- [TASK STATEMENT] Copy the following listing word for word.

- [DATASET EXCERPT]

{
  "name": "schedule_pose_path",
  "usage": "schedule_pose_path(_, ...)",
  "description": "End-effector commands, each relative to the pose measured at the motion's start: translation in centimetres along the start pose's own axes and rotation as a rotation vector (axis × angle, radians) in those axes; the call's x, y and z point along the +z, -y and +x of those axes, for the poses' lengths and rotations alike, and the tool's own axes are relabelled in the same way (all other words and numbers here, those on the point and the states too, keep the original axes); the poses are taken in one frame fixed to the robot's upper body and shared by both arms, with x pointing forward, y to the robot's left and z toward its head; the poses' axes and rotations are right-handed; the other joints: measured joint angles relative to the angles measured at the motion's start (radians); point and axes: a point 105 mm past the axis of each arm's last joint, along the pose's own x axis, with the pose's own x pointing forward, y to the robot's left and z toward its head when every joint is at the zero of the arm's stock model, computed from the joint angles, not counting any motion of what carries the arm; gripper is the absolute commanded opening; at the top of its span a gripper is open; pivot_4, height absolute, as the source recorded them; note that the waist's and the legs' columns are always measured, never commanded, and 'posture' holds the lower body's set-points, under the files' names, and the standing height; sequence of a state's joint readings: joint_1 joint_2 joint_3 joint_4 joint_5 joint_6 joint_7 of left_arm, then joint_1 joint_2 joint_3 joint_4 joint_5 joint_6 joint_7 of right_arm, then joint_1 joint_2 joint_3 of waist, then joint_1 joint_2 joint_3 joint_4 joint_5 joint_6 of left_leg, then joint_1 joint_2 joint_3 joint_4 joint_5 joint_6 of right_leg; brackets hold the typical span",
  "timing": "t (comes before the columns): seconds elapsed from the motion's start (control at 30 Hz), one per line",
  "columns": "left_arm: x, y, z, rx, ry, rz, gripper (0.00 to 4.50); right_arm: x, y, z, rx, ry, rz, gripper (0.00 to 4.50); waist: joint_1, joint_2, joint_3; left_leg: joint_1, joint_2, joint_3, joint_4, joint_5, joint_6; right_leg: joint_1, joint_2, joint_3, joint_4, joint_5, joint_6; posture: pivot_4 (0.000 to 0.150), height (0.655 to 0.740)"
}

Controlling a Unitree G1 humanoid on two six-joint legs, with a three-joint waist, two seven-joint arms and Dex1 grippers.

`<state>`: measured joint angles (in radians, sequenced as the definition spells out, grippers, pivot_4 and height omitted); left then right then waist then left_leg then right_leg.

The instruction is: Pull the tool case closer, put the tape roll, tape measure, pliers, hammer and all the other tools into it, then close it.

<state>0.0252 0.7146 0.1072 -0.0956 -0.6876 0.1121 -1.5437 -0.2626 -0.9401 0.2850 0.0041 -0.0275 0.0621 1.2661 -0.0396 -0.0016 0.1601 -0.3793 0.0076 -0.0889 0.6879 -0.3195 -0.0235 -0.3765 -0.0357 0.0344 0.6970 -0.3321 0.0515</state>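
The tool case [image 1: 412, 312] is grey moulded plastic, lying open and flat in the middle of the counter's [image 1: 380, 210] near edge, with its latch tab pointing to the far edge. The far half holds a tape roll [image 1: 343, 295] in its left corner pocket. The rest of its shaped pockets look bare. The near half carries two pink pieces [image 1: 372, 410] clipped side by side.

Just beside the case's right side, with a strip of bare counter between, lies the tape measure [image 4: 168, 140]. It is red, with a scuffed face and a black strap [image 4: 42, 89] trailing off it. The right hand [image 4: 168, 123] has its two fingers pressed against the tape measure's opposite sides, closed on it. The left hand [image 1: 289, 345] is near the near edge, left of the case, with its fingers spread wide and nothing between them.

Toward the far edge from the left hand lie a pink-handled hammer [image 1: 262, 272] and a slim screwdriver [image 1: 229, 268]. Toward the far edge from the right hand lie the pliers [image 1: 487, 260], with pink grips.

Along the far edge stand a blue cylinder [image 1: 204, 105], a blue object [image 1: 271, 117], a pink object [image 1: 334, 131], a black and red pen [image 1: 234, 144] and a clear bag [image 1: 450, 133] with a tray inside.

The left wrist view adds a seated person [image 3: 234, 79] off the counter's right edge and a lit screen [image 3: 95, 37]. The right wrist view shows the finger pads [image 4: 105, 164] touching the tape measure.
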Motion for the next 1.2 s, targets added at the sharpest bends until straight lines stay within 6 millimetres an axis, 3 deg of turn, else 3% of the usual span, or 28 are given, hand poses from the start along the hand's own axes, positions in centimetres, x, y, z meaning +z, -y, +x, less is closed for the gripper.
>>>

- [SOLVED EXERCISE]
{
  "name": "schedule_pose_path",
  "usage": "schedule_pose_path(_, ...)",
  "description": "End-effector commands, each relative to the pose measured at the motion's start: translation in centimetres along the start pose's own axes and rotation as a rotation vector (axis × angle, radians) in those axes; the call's x, y and z point along the +z, -y and +x of those axes, for the poses' lengths and rotations alike, and the tool's own axes are relabelled in the same way (all other words and numbers here, those on the point and the states too, keep the original axes); the poses are taken in one frame fixed to the robot's upper body and shared by both arms, with x pointing forward, y to the robot's left and z toward its head; the poses' axes and rotations are right-handed; the other joints: measured joint angles relative to the angles measured at the motion's start (radians); point and axes: a point 105 mm past the axis of each arm's last joint, along the pose's own x axis, with the pose's own x pointing forward, y to the robot's left and z toward its head when every joint is at the zero of the arm's stock model, computed from the joint angles, not counting any motion of what carries the arm; gripper is the absolute commanded opening; at the top of its span a gripper is open; pivot_4, height absolute, as the source recorded them; note that the waist's and the legs' columns are always measured, never commanded, and 'posture' holds the lower body's set-points, under the files' names, and the standing height; sequence of a state's joint readings: joint_1 joint_2 joint_3 joint_4 joint_5 joint_6 joint_7 of left_arm, then joint_1 joint_2 joint_3 joint_4 joint_5 joint_6 joint_7 of right_arm, then joint_1 joint_2 joint_3 of waist, then joint_1 joint_2 joint_3 joint_4 joint_5 joint_6 of left_leg, then joint_1 joint_2 joint_3 joint_4 joint_5 joint_6 of right_leg; brackets hold the typical span",
  "timing": "t (comes before the columns): seconds elapsed from the motion's start (control at 30 Hz), one per line",
  "columns": "left_arm: x, y, z, rx, ry, rz, gripper (0.00 to 4.50); right_arm: x, y, z, rx, ry, rz, gripper (0.00 to 4.50); waist: joint_1, joint_2, joint_3; left_leg: joint_1, joint_2, joint_3, joint_4, joint_5, joint_6; right_leg: joint_1, joint_2, joint_3, joint_4, joint_5, joint_6; posture: pivot_4 (0.000 to 0.150), height (0.655 to 0.740)"
}

Controlling a Unitree G1 humanoid on two six-joint legs, with a three-joint waist, two seven-joint arms and Dex1 grippers.

`<state>`: measured joint angles (in radians, sequenced as the definition spells out, grippers, pivot_4 and height omitted); left then right then waist then left_leg then right_leg.

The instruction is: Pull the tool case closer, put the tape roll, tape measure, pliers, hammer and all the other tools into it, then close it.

<state>0.0252 0.7146 0.1072 -0.0956 -0.6876 0.1121 -1.5437 -0.2626 -0.9401 0.2850 0.0041 -0.0275 0.0621 1.2661 -0.0396 -0.0016 0.1601 -0.3793 0.0076 -0.0889 0.6879 -0.3195 -0.0235 -0.3765 -0.0357 0.0344 0.6970 -0.3321 0.0515</state>
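The tool case [image 1: 412, 312] is grey moulded plastic, lying open and flat in the middle of the counter's [image 1: 380, 210] near edge, with its latch tab pointing to the far edge. The far half holds a tape roll [image 1: 343, 295] in its left corner pocket. The rest of its shaped pockets look bare. The near half carries two pink pieces [image 1: 372, 410] clipped side by side.

Just beside the case's right side, with a strip of bare counter between, lies the tape measure [image 4: 168, 140]. It is red, with a scuffed face and a black strap [image 4: 42, 89] trailing off it. The right hand [image 4: 168, 123] has its two fingers pressed against the tape measure's opposite sides, closed on it. The left hand [image 1: 289, 345] is near the near edge, left of the case, with its fingers spread wide and nothing between them.

Toward the far edge from the left hand lie a pink-handled hammer [image 1: 262, 272] and a slim screwdriver [image 1: 229, 268]. Toward the far edge from the right hand lie the pliers [image 1: 487, 260], with pink grips.

Along the far edge stand a blue cylinder [image 1: 204, 105], a blue object [image 1: 271, 117], a pink object [image 1: 334, 131], a black and red pen [image 1: 234, 144] and a clear bag [image 1: 450, 133] with a tray inside.

The left wrist view adds a seated person [image 3: 234, 79] off the counter's right edge and a lit screen [image 3: 95, 37]. The right wrist view shows the finger pads [image 4: 105, 164] touching the tape measure.
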Motion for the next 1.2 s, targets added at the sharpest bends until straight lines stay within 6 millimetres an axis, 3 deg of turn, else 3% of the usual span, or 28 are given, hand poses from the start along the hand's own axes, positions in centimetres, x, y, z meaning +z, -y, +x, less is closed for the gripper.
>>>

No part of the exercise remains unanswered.